I am compiling an report. Most of the report is knitted programmatically to a PDF from an R Markdown script.
I need to append one or more additional PDF files obtained from a distinct source to the end of the markdown report. I don't want to scrape the PDFs; I need to append the original PDF files or images of the PDF pages and insert images as long as the page order is maintained. Some of these PDFs comprise multiple pages.
There has to be a way to do this programmatically but I'm not finding it.
You can do this programmatically within an rmarkdown document using the latex pdfpages package. Here is a sample rmarkdown document that will include the whole pdf file (adapted from this Stackoverflow answer):
---
title: "My Title"
output: pdf_document
header-includes:
- \usepackage{pdfpages}
---
## My rmarkdown document
This is an R Markdown document.
## External PDF file is included below
\includepdf[pages={-}]{my_pdf.pdf}
If you want to include specific pages, you can do, for example:
I wanted to add an addendum to my post describing the final solution to this problem.
While I didn't use any of the suggested methods specifically, in the course of investigating all three methods, the specific answer to my problem became clear.

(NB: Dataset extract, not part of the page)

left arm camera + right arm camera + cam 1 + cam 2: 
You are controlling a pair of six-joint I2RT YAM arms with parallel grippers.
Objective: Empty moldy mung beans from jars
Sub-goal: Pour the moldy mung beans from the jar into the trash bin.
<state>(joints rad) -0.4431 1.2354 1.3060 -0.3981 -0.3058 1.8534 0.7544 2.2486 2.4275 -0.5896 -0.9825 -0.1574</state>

Actually, it was pretty straight-forward.
In a script file, I first called and knitted the markdown document using the render() command and saved the markdown PDF output to the same directory where the second PDF was located. In this development case, that happened to be the master project directory. If you need to specify a different directory, use the here() package.
Then, I used pdftools::pdfcombine() to combine the two PDFs and save the output to a specific directory (Again, in this example, that is the master project directory).

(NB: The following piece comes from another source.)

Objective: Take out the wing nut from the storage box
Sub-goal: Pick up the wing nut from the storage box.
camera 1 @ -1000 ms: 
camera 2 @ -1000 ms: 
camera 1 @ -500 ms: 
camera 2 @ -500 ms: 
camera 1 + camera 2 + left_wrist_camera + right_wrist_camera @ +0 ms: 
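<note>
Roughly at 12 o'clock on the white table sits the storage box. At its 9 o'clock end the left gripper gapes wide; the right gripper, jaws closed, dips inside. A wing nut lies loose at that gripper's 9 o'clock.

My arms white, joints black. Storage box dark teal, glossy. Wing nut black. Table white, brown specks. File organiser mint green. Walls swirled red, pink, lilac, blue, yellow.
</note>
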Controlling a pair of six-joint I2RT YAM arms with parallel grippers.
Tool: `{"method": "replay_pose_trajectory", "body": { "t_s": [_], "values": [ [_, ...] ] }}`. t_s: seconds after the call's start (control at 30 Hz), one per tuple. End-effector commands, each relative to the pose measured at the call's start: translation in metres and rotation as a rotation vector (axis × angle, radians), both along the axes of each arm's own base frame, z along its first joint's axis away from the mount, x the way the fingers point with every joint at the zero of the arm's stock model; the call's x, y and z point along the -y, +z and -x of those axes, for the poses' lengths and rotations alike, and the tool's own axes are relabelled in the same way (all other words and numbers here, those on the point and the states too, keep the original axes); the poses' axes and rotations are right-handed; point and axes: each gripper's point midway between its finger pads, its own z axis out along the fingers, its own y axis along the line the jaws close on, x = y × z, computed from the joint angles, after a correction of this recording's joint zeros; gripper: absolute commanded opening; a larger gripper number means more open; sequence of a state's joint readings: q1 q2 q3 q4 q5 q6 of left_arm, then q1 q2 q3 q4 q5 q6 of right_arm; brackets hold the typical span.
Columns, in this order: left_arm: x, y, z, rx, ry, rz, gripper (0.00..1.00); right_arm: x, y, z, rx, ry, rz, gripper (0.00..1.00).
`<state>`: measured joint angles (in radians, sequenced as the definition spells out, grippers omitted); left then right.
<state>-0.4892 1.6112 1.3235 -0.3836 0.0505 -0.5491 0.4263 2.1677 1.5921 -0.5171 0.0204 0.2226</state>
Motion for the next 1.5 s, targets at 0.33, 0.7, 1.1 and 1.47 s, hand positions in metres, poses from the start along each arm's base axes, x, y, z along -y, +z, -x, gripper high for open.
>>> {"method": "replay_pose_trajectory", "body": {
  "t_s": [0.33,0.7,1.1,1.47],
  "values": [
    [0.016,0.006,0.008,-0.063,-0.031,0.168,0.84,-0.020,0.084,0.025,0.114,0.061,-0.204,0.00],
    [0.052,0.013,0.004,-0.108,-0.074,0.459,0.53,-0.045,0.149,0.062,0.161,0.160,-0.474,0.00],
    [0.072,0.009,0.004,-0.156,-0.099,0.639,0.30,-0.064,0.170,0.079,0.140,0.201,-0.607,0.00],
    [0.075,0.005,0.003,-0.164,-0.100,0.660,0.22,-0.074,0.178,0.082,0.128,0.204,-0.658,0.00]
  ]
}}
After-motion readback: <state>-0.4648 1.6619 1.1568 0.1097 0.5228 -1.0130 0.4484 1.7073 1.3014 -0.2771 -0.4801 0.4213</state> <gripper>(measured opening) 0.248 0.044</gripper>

#create and output "two_joined_pdfs" PDF
# https://www.r-bloggers.com/join-split-and-compress-pdf-files-with-pdftools/
rmarkdown::render("name_of_markdown_doc.Rmd",
output_file = "name_of_markdown_doc.pdf")
# merge "name_of_markdown_doc" PDF with "second_PDF" PDF
library(pdftools)
pdf_combine(c("name_of_markdown_doc.pdf", "second_PDF.pdf"),
output = "two_joined_pdfs.pdf")